El qué se meta o que se deje de meter Raoul Duke, epónimo del propio Thompson, es sólo de nuestro interés en la medida que permite dejar fluir de modo libre su conciencia literaria. El resto no son más que las vagaterlas de la esencia. Para acompañarlo en su viaje tenemos que cargarnos de ingenuidad y dejarnos arrastrar por los imposibles caminos de la tortura mental: los reflujos de la droga, que cada droga genera su propia clase de discurso en la escritura según sus efectos, se imponen en toda ocasión como aquellos puntos donde debemos soltarnos para llegar hasta el lugar exacto donde Thompson quiere llevarnos. Go with the flow, baby. Cualquier intento de capturar ese flujo libre en cualquier clase de experiencia delimitadora como puede ser lo real, lo fáctico, lo objetivo, destruye inmediatamente el viaje en el cual nos vemos sumergido de muy buena gana; no se cuestiona al Dr. Gonzo: es un maldito samoano de 120kg, podría partirte el alma si pretendes dilucidar que hay de verdad en su discurso. Sea ficticio o real, es verdad sí y sólo sí fue narrado como tal en Miedo y asco en Las Vegas. Y si en la realidad pasó otra cosa, que le jodan a la realidad.
¿Qué nos importa que la dimetiltriptamina, el adrenocromo, la droga que sólo funciona si se le extrae de la glándula pineal a un hombre vivo, en realidad no tenga ningún efecto como droga en el organismo? Quizás algunos médicos en el siglo XX creyeran que podría ser el origen de la psicosis durante algún tiempo, un tiempo próximo al cual Thompson habría vivido sus peripecias en Las Vegas, pero nadie ha podido simular los brutales efectos que éste describe. ¿Y qué importa? Lo interesante es ver como Raoul Duke se acuesta en el suelo de su habitación y ve su cuerpo en descomposición, ve su cuerpo en descomposición.

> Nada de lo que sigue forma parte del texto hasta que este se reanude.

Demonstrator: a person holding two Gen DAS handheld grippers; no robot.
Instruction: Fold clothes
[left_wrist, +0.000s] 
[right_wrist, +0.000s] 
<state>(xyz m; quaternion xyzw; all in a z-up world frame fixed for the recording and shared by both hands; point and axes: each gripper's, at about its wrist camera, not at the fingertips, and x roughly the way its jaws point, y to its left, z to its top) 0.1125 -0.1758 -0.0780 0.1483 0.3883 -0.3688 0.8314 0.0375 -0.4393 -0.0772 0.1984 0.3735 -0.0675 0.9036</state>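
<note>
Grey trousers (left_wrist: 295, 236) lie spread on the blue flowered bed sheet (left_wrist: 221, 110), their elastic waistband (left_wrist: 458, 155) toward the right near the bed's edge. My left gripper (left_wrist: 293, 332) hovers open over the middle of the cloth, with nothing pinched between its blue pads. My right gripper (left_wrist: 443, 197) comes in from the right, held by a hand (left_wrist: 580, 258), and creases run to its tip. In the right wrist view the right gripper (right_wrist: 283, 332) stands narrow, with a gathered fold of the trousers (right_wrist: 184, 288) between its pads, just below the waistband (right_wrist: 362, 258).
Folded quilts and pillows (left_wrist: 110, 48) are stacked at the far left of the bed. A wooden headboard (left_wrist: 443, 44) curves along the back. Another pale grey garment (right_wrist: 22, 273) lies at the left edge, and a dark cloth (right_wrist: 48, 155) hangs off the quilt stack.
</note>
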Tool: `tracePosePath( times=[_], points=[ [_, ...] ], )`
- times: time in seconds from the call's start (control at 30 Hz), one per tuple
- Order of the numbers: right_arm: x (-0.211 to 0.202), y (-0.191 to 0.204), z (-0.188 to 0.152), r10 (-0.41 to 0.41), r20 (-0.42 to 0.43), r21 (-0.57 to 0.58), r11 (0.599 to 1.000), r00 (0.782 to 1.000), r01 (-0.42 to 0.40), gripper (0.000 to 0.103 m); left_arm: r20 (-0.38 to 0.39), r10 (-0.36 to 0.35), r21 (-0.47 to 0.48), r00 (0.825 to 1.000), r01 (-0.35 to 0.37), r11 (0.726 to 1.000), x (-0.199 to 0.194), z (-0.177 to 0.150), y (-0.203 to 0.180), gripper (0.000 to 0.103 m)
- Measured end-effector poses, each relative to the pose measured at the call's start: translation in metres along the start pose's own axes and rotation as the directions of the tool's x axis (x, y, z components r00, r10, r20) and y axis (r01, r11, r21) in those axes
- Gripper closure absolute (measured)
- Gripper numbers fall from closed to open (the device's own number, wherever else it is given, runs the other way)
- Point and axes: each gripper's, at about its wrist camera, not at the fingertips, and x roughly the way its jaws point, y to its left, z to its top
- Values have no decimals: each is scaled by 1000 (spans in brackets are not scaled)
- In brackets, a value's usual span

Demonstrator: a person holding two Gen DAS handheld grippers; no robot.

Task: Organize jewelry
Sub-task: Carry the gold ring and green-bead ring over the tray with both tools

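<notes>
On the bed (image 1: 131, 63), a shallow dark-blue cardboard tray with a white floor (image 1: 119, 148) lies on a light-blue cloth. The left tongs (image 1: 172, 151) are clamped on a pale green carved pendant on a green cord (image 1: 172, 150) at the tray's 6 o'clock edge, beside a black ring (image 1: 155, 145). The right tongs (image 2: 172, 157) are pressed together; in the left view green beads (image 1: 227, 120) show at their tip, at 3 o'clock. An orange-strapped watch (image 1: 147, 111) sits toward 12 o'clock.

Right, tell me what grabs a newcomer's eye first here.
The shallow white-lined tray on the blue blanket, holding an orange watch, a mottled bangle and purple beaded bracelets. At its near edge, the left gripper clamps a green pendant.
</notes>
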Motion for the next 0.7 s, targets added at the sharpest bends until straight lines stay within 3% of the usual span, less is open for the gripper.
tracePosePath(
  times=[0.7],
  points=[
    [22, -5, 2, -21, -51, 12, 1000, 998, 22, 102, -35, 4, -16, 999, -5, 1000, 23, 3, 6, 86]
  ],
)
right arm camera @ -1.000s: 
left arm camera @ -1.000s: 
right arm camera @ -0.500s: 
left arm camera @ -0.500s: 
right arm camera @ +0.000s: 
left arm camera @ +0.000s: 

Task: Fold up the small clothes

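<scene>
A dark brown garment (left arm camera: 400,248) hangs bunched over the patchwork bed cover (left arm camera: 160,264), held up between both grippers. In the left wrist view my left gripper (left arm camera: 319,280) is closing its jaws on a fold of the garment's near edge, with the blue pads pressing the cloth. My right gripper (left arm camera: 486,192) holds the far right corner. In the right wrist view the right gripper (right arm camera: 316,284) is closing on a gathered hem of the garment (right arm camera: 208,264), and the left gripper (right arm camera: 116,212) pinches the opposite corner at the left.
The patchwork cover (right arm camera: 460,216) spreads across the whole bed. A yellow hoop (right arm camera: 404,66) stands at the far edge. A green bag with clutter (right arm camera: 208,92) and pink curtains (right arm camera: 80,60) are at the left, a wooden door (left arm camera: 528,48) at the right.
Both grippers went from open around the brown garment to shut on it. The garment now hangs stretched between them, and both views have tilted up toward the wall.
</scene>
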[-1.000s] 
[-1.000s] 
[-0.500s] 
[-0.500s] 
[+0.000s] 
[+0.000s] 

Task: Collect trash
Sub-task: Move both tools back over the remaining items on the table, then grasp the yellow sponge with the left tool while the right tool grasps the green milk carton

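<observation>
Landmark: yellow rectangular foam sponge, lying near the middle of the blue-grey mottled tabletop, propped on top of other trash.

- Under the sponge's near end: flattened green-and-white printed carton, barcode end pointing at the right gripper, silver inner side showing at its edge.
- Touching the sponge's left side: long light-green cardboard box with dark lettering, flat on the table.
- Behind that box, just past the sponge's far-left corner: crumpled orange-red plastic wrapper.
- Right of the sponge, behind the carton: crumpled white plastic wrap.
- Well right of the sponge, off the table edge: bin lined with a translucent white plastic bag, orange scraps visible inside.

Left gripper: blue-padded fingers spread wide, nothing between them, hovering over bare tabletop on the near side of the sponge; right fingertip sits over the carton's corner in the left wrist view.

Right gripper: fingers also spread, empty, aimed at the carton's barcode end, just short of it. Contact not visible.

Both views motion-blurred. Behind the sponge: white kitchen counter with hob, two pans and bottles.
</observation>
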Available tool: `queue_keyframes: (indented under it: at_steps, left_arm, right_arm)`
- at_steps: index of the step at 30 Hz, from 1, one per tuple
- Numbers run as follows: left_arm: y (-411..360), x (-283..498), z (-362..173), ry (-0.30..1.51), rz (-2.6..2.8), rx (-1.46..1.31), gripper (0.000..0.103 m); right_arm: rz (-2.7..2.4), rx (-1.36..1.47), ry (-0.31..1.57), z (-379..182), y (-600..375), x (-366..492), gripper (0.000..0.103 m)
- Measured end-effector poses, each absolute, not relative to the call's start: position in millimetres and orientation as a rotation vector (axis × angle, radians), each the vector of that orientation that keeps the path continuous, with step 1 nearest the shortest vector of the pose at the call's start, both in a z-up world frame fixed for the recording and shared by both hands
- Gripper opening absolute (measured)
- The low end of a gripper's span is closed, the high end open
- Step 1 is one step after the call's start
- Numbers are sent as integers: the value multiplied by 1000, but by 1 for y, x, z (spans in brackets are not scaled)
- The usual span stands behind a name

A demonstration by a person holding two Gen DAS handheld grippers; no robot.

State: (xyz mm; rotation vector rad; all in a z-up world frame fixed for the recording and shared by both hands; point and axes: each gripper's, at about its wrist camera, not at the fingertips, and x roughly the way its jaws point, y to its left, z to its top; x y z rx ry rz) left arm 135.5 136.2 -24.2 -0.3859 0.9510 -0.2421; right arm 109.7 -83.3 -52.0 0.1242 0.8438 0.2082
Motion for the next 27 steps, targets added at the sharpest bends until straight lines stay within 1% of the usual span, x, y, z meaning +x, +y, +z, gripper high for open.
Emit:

Eso es gonzo: Hunter S. Thompson on cocaine surfeando los alterados estados de la percepción.
Miedo y asco en Las Vegas es la historia secreta de Las Vegas, un tratado de periodismo gonzo y una novela muy por encima de lo que el canon del siglo XX ha querido reconocerle nunca. Es una obra alucinada y alucinatoria de un loco incapaz de decir una sola mentira aunque le fuera la vida en ello, porque siempre vivió en un mundo de conciencias perpetuamente alteradas: el estilo sobre la sustancia.